AI in the Real World
Arc XP’s Joey Marburger and Graham Media’s Michael Newman cut through the hype, focusing on practical AI applications in broadcast news. AI accelerates script-to-article workflows, surfaces story ideas from audience feedback, and supports sales with rapid market research. Success hinges on experimentation and adoption, not just technology: “The best metric we have today is the adoption curve… are people using it in a way that is actually generating outcomes?”
They also emphasized foundational systems, vector databases, video infrastructure, and integrated AI models, as key to delivering personalized, future-proof experiences. In short, AI only works when it’s seamlessly integrated and focused on the audience.
Apps as Engagement Engines
A panel on mobile strategies made one point loud and clear: apps are no longer secondary channels. Ariscielle Novicio (New York Post), James Cooney (Condé Nast), and Kathy Colafemina (Boston Globe) highlighted apps as critical tools for retention, loyalty, and monetization. From in-app games to premium content tiers, apps offer publishers one-to-one relationships with their most engaged audiences. The message: invest in apps, experiment with formats, and measure engagement closely.
Audience Ownership and Trust
Finally, conversations about audience strategy were unapologetically bold. Panelists reframed ownership as co-creation: building community and fostering loyalty rather than hoarding readers. Amy Choi of Mash-Up Americans said, “I don’t believe in audience ownership. I believe… that they also participate in the work.” Craig Elimeliah of Code and Theory added, “When we think about owning the audience, we’re thinking about co-creation.” Trust and credibility emerged as the ultimate currency, especially as AI mediates more interactions.

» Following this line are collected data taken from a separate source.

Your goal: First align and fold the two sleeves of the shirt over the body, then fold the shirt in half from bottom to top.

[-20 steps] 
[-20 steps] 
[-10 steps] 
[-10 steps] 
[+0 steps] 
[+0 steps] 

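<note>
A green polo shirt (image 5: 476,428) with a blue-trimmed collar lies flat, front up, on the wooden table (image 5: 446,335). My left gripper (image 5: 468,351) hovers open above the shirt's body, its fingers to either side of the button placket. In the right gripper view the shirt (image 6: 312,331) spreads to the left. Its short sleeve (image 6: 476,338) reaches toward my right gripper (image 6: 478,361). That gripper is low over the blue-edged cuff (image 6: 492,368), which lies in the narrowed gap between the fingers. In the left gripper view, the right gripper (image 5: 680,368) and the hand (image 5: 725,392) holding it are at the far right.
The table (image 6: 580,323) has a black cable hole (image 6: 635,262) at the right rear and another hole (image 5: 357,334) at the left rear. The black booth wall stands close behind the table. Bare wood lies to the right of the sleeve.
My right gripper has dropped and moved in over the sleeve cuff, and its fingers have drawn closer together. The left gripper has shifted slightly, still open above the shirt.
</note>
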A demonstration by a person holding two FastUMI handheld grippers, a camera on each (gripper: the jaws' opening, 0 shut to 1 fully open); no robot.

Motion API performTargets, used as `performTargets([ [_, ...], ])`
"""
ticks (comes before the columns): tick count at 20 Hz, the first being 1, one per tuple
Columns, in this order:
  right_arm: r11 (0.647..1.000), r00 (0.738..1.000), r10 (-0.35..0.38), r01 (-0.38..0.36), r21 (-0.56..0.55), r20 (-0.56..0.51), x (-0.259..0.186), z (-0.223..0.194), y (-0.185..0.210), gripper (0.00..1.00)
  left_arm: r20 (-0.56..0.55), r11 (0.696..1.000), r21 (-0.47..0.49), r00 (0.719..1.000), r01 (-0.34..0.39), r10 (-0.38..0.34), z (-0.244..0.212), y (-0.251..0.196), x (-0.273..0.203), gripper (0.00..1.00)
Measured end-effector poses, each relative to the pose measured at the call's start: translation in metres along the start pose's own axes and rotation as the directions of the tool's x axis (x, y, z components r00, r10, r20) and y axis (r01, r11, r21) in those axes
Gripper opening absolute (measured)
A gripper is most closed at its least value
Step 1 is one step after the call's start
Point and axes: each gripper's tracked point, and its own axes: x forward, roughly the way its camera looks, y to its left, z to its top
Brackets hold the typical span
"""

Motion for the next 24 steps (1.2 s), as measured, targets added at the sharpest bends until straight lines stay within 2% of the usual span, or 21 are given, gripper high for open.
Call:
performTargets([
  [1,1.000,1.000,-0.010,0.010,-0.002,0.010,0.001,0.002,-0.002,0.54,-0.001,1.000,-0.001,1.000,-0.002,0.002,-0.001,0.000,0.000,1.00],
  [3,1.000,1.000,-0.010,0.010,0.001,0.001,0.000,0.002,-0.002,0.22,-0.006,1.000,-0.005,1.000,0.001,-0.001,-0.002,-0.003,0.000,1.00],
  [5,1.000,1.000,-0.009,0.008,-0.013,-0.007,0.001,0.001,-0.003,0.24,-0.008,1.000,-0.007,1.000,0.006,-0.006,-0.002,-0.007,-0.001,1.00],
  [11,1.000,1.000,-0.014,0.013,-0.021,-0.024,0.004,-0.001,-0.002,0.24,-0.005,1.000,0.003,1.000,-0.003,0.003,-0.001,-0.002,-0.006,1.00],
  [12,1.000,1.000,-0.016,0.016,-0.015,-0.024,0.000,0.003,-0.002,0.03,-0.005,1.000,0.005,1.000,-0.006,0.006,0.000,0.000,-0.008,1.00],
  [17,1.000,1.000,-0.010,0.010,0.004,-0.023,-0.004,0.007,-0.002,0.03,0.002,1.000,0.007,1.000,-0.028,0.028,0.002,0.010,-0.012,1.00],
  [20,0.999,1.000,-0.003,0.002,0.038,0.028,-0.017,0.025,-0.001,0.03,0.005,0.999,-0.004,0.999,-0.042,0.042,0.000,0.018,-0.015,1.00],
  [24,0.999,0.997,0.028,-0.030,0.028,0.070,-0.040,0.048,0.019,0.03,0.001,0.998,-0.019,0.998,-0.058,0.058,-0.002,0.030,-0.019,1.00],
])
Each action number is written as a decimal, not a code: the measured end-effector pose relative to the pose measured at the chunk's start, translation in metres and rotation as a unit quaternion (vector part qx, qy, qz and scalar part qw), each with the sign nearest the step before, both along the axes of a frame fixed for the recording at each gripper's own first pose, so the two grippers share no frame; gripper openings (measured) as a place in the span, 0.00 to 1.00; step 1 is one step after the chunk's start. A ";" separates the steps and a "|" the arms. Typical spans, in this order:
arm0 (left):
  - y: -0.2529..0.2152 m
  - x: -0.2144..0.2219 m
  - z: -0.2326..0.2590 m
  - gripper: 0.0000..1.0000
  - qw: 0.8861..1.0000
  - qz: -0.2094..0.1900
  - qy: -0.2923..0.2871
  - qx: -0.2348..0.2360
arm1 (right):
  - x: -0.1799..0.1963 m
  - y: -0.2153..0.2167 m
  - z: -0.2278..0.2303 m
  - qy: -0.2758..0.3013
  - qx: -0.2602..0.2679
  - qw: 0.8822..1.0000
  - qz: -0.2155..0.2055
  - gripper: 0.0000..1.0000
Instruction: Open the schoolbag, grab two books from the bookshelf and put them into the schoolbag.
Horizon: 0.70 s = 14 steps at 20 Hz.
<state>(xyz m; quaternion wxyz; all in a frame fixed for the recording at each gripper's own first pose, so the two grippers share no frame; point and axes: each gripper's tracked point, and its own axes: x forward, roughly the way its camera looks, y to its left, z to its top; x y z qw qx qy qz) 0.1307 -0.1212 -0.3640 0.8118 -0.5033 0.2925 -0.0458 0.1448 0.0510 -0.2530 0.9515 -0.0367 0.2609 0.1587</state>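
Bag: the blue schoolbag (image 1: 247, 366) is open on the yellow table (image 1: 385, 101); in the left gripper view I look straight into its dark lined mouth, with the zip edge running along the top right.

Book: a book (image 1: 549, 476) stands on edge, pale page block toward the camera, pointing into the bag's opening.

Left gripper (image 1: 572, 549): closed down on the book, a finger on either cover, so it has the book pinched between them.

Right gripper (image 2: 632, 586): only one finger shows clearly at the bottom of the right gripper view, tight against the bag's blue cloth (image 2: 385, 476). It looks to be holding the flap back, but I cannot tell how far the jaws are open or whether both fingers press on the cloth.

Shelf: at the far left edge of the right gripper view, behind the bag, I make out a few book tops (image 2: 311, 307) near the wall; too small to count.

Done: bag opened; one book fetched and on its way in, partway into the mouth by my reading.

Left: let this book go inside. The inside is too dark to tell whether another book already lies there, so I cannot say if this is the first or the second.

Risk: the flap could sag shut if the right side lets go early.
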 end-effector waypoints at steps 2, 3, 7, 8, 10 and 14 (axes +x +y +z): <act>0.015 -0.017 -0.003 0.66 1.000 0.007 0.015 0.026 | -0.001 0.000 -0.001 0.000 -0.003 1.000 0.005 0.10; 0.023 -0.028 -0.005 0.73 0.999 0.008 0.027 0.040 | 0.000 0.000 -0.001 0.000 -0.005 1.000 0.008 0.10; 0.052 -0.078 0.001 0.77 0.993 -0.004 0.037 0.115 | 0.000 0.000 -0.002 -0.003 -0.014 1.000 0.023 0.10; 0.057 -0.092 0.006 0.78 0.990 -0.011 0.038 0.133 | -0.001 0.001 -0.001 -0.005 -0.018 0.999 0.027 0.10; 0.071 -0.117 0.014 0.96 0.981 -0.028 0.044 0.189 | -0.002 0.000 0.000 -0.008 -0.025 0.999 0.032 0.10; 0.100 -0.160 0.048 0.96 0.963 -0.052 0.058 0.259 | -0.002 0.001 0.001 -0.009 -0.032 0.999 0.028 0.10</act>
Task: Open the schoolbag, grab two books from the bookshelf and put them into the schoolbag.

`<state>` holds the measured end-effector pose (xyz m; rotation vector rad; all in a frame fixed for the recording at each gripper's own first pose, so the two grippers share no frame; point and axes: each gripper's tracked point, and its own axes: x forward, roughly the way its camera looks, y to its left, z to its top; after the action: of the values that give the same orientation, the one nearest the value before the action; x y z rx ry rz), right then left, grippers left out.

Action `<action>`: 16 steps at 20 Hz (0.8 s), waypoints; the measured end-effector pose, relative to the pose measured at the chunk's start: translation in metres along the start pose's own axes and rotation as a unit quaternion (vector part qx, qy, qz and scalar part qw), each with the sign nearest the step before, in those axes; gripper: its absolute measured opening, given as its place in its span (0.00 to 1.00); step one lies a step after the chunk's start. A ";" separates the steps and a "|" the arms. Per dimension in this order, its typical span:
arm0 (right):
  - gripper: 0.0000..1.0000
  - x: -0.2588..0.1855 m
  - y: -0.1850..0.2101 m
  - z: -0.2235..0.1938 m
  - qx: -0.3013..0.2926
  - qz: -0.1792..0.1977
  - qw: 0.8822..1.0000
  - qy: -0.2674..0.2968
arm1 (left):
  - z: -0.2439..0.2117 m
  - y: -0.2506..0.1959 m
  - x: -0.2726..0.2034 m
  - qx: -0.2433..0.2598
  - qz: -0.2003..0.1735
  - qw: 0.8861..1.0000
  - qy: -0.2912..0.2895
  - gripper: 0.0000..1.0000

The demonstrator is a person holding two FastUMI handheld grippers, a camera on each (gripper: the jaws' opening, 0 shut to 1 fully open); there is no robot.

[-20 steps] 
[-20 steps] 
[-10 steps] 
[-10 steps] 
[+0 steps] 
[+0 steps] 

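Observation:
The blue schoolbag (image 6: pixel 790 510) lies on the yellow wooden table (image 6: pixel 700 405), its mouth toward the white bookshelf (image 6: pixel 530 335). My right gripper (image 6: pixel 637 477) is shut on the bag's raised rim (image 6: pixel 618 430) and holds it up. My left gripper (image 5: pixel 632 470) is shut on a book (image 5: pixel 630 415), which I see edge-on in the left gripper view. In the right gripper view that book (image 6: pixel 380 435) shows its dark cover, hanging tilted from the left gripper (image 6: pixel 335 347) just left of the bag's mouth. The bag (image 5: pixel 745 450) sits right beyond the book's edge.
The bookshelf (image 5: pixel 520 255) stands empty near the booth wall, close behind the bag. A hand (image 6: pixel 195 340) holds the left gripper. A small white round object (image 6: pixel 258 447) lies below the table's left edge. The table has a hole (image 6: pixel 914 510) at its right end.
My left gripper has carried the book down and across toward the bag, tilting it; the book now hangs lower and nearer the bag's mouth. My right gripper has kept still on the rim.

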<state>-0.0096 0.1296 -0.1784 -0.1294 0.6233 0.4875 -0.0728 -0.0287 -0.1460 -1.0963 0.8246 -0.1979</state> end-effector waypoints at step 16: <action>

The Washington Post’s Playbook
To close out the day, Vineet Khosla and Anjali Iyer of the Washington Post shared how a disciplined, audience-first approach drives both innovation and revenue. Personalized journeys, flexible subscriptions, and microtransactions are transforming how readers engage. Bold moves, like abandoning the one-size-fits-all broadcast model, exemplify the Post’s commitment to following the audience rather than replicating the past. “One article for 100 million people doesn’t work. Broadcast system is dead,” Khosla declared.
Takeaways
Across sessions, the message was consistent: AI, data, and mobile strategies are powerful, but only when paired with human creativity, editorial integrity, and relentless focus on the audience. Publishers who experiment, own their relationships, and leverage technology wisely are the ones who will thrive. The media landscape is changing fast, and Connect NYC made one thing clear: waiting is not an option.